* _Exercise instructions_
Repeat all entries exactly.

# # # # # # #

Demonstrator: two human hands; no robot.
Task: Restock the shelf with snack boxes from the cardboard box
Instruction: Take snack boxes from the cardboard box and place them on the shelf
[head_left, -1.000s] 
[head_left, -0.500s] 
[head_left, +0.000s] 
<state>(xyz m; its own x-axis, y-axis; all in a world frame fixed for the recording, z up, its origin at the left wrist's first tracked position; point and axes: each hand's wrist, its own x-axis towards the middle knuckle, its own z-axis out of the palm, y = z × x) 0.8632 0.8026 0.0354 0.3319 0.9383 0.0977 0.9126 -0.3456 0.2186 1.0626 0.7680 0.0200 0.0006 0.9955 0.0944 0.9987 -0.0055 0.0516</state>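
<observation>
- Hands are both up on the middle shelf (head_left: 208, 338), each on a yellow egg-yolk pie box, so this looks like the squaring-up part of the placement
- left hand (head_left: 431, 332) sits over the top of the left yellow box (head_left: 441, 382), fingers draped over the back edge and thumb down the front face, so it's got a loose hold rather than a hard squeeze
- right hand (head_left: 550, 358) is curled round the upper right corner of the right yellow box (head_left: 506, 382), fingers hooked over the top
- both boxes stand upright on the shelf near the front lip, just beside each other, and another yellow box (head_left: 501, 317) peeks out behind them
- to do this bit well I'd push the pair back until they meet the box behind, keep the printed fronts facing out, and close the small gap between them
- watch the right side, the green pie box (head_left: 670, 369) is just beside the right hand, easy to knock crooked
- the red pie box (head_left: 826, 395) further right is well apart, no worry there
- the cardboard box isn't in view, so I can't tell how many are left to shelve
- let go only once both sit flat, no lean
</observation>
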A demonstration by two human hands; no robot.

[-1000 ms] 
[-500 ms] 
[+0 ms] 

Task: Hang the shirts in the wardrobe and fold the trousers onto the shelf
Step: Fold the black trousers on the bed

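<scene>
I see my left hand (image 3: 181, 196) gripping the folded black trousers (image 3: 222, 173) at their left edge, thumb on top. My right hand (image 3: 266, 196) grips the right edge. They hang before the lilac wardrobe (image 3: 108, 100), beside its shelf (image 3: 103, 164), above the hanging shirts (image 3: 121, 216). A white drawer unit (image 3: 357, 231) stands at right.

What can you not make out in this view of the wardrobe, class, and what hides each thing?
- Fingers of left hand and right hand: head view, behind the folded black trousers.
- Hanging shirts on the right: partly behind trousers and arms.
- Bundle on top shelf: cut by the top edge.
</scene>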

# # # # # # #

* _Answer below_
Demonstrator: two human hands; no robot.
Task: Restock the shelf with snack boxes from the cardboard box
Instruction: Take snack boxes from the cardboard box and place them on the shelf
[head_left, -1.000s] 
[head_left, -0.500s] 
[head_left, +0.000s] 
<state>(xyz m; its own x-axis, y-axis; all in a world frame fixed for the recording, z up, its origin at the left wrist's first tracked position; point and axes: each hand's wrist, its own x-axis towards the middle knuckle, its own z-axis out of the palm, y = z × x) 0.8632 0.8026 0.0354 0.3319 0.9383 0.0977 0.9126 -0.3456 0.2186 1.0626 0.7680 0.0200 0.0006 0.9955 0.0944 0.9987 -0.0055 0.0516</state>
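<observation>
- Hands are both up on the middle shelf (head_left: 208, 338), each on a yellow egg-yolk pie box, so this looks like the squaring-up part of the placement
- left hand (head_left: 431, 332) sits over the top of the left yellow box (head_left: 441, 382), fingers draped over the back edge and thumb down the front face, so it's got a loose hold rather than a hard squeeze
- right hand (head_left: 550, 358) is curled round the upper right corner of the right yellow box (head_left: 506, 382), fingers hooked over the top
- both boxes stand upright on the shelf near the front lip, just beside each other, and another yellow box (head_left: 501, 317) peeks out behind them
- to do this bit well I'd push the pair back until they meet the box behind, keep the printed fronts facing out, and close the small gap between them
- watch the right side, the green pie box (head_left: 670, 369) is just beside the right hand, easy to knock crooked
- the red pie box (head_left: 826, 395) further right is well apart, no worry there
- the cardboard box isn't in view, so I can't tell how many are left to shelve
- let go only once both sit flat, no lean
</observation>
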A demonstration by two human hands; no robot.

[-1000 ms] 
[-500 ms] 
[+0 ms] 

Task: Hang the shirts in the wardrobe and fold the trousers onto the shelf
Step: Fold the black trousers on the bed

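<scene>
I see my left hand (image 3: 181, 196) gripping the folded black trousers (image 3: 222, 173) at their left edge, thumb on top. My right hand (image 3: 266, 196) grips the right edge. They hang before the lilac wardrobe (image 3: 108, 100), beside its shelf (image 3: 103, 164), above the hanging shirts (image 3: 121, 216). A white drawer unit (image 3: 357, 231) stands at right.

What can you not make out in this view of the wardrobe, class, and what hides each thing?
- Fingers of left hand and right hand: head view, behind the folded black trousers.
- Hanging shirts on the right: partly behind trousers and arms.
- Bundle on top shelf: cut by the top edge.
</scene>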

The answer is complete.